Un Zénith dans La Tulipe

Le fait est que le vénérable théâtre que gère La Compagnie Larivée Cabot Champagne, l'équipe des Cowboys depuis le début, était submergé par le nouveau show des Cowboys. Le show européen des Cowboys, je veux dire, à quelques morceaux près le même qui a fait exploser L'Olympia de Paris, le Forest National de Bruxelles et tous les Zénith entre les deux. Littéralement: un show de Zénith (6000-7000 places)pryé dans La Tulipe (1000 convives, maximum).

Le groupe avait l'attitude conquérante de l'autre continent, l'approche grandguignolesque des grosses places, le «salut Montréal!» trop immense et mille et un trucs conçus pour faire réagir les multitudes: déguisements hénaurmes (Jean-François Pauzé en Riddler déchaîné, Jérôme Dupras en mort-vivant...), acrobaties diverses (Karl Tremblay tenant une Fender en équilibre sur son front, Pauzé sautant à la corde avec un fil de guitare...), etc. La totale.
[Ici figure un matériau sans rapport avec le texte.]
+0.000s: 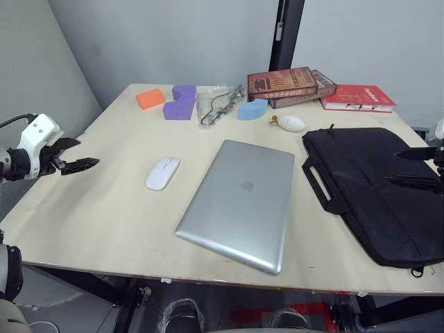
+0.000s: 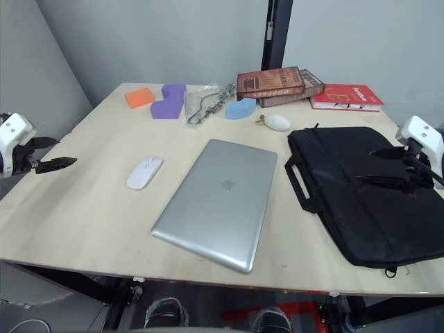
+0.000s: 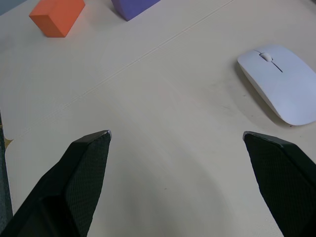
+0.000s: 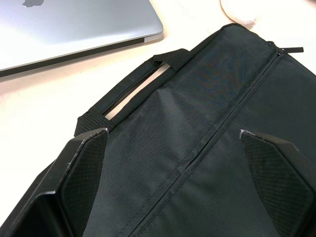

Évidemment, cette disproportion était reçue dans la joie et l'allégresse par les privilégiés présents: c'est pas tous les soirs qu'on en fait autant pour si peu de gens. Ça opérait tellement que les nouvelles chansons de l'album Que du vent passaient un peu inaperçues, éparpillées entre les nombreux hymnes à entonner (Symphonie pour Caza, Ti-cul, Si la vie vous intéresse aboutissant à la folie furieuse du Reel des aristocrates...). Du nombre, dans la longue première partie (j'ai dû quitter à l'entracte pour écrire ce texte à temps), une seule aura vraiment rejoint le peloton des classiques du groupe: Télé, féroce charge contre la visibilité à tout prix. Pas de chance pour les autres, à tout le moins pas encore: l'heure était au ticker-tape parade de nos héros et de notre héroïne. Légitime hourra.